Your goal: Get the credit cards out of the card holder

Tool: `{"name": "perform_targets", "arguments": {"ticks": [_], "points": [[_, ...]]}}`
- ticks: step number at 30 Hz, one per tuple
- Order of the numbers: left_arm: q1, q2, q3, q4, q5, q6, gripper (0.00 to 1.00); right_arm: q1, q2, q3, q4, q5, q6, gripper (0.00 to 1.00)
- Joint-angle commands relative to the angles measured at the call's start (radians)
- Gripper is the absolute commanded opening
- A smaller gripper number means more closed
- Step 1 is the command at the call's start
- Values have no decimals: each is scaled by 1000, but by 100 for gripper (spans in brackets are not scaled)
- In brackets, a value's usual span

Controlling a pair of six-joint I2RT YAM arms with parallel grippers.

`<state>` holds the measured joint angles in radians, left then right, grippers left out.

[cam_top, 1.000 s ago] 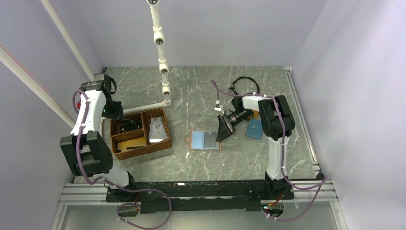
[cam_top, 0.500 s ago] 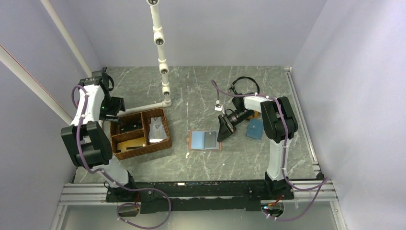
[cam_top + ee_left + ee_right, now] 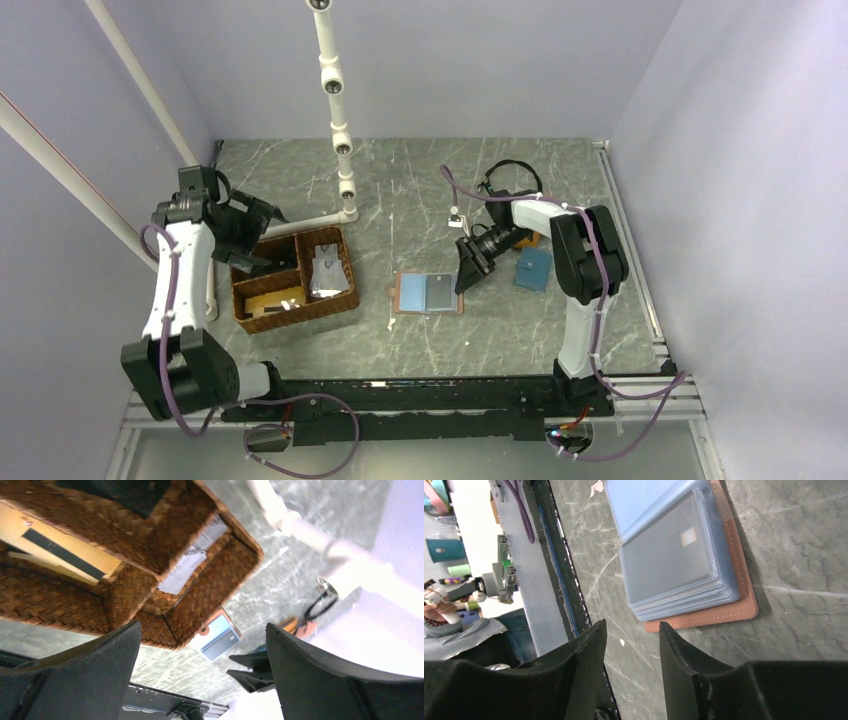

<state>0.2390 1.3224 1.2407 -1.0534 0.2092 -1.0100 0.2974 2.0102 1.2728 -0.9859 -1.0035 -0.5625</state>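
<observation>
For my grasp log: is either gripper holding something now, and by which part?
Nothing is held. The left gripper is open by the basket; the right gripper is open beside the card holder, empty.

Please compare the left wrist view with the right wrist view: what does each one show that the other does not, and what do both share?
Only the left wrist view shows the woven basket with its compartments, a yellow item with a black stripe inside it, and the white pipe. Only the right wrist view shows close detail: the stack of clear sleeves and the grey card, with its print, in the top sleeve. Both show the open card holder lying flat on the marbled table.
</observation>
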Motion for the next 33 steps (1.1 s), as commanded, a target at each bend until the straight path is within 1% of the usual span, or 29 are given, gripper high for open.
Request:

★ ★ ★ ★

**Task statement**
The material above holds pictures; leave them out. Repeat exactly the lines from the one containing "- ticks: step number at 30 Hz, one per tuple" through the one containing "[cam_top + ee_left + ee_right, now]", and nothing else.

**Reply to the exercise**
- ticks: step number at 30 Hz, one per tuple
- Order of the numbers: left_arm: q1, q2, q3, q4, q5, q6, gripper (0.00 to 1.00); right_arm: q1, q2, q3, q4, q5, q6, gripper (0.00 to 1.00)
- Joint-angle commands relative to the angles measured at the call's start (radians)
- Gripper is the absolute commanded opening
- A smaller gripper number means more closed
- Step 1 is the command at the call's start
- Values have no decimals: each is scaled by 1000, but by 100 for gripper (spans in brackets are not scaled)
- In brackets, a value's usual span

Controlling a pair of six-joint I2RT YAM arms with parallel grippers.

`<state>` holds the measured joint angles in radians, left then right, grippers left out.

[cam_top, 1.000 s ago] 
[cam_top, 0.500 s ago] 
[cam_top + ee_left + ee_right, now] 

Nothing remains to be added to the response.